June 3, 2011
Dept of Social Work, Amritapuri
The First Annual International Conference on Society, Technology and Sustainable Development, ICSTSD 2011, organized by the Department of Social Work at Amritapuri in collaboration with the School of Social Work, State University of New York, Buffalo, was inaugurated on June 3, 2011 at the Health Sciences campus in Kochi.
The interdisciplinary conference has knowledge partnership with UNESCO India, the Center for Sustainable and Responsible Organizations, Deakin University and the Society for Energy, Engineers and Managers (SEEM).
“An important objective of the conference is to develop a fruitful partnership between various institutions and actors, with the intention to promote greater awareness and interest in matters related to sustainable development,” stated Dr. Sunil D. Santha, Chairperson of the Department of Social Work, Amritapuri.
International participants arrived from Malaysia (Universiti Tun Hussein Onn), Australia (Deakin University), Bangladesh (University of Asia-Pacific), South Africa (University of Johannesburg), Australia (Swineburne University of Technology) as well as United States (Saint Ambrose University and State University of New York, Buffalo).
National level participants represent institutes of excellence such as IITs, NITs, TISS , JNU, etc.
Dr. Balakrishnan Shankar, Associate Dean, Amritapuri, welcomed the participants, and highlighted the longstanding collaboration between SUNY Buffalo and Amrita.
“This is a relationship we really cherish,” he said.
Elaborating on Amrita’s mission, he stated, “Technology for transformation is our mantra. Sustainability is something we are extremely interested in. We want technology to solve the common man’s problems.”

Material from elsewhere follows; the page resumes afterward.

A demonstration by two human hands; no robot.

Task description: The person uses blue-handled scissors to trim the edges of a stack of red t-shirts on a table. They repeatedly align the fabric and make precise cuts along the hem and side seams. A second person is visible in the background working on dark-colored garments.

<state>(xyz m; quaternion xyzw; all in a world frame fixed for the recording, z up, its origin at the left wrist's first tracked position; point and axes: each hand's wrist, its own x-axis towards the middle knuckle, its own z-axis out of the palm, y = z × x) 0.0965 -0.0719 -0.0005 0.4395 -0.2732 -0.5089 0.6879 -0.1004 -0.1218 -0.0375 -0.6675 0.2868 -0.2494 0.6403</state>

In his inaugural address, Chief Guest, Dr. M. K. Muneer, Minister for Panchayats, Social Welfare and Kerala Institute of Local Administration, Govt of Kerala, shared a personal experience.
A diabetic patient, he was the first person in Kerala to avail the services of an insulin pump, quite a few years ago. Due to its high cost, this life-saving device is not accessible by the average citizen.
Mentioning Amrita’s initiative to develop a new generation of high quality and low-cost insulin pumps, he stated, “Mata Amritanandamayi Devi, the Chancellor of Amrita Vishwa Vidyapeetham, always equates inventions with helping the poor.”
In his presidential address, Br. Dr. Shankara Chaitanya, Medical Director, Amrita School of Ayurveda, reminded the audience that only if dharma is maintained in society, defined as that by which one attains happiness in this and the next worlds, and not abandoned for the sake of instant comfort, can sustainable development be achieved.
Dr. Shantikumar Nair, Dean-Research, Amrita Vishwa Vidyapeetham, and recipient of the prestigious National Research Award 2011, in his key-note speech, provided an overview of the potential of nanotechnology in helping solve the most pressing problems of humanity, as defined by the UN Millennium Development Goals.
Dr. Nava Subramanian, Director, Center for Sustainable and Responsible Organisations from Deakin University, Australia, one of the conference’s knowledge partners, spoke next. “We consider Amrita Vishwa Vidyapeetham to be one of the thought leaders in the area of sustainable development,” she said. “There is an enormous potential for it to become a global champion in this area.”
Over the next three days, delegates will have the opportunity to learn from academicians, administrators, policy makers, representatives from the corporate world and social activists about the challenges and best practices in sustainable development.
An issue that will receive extra attention at the conference is finding ways to effectively integrate indigenous knowledge and practices with present-day policies and technology.
Several paper presentations will also address an important but often neglected area in discussions on sustainable development, the linkage between spirituality, ethics and sustainable development.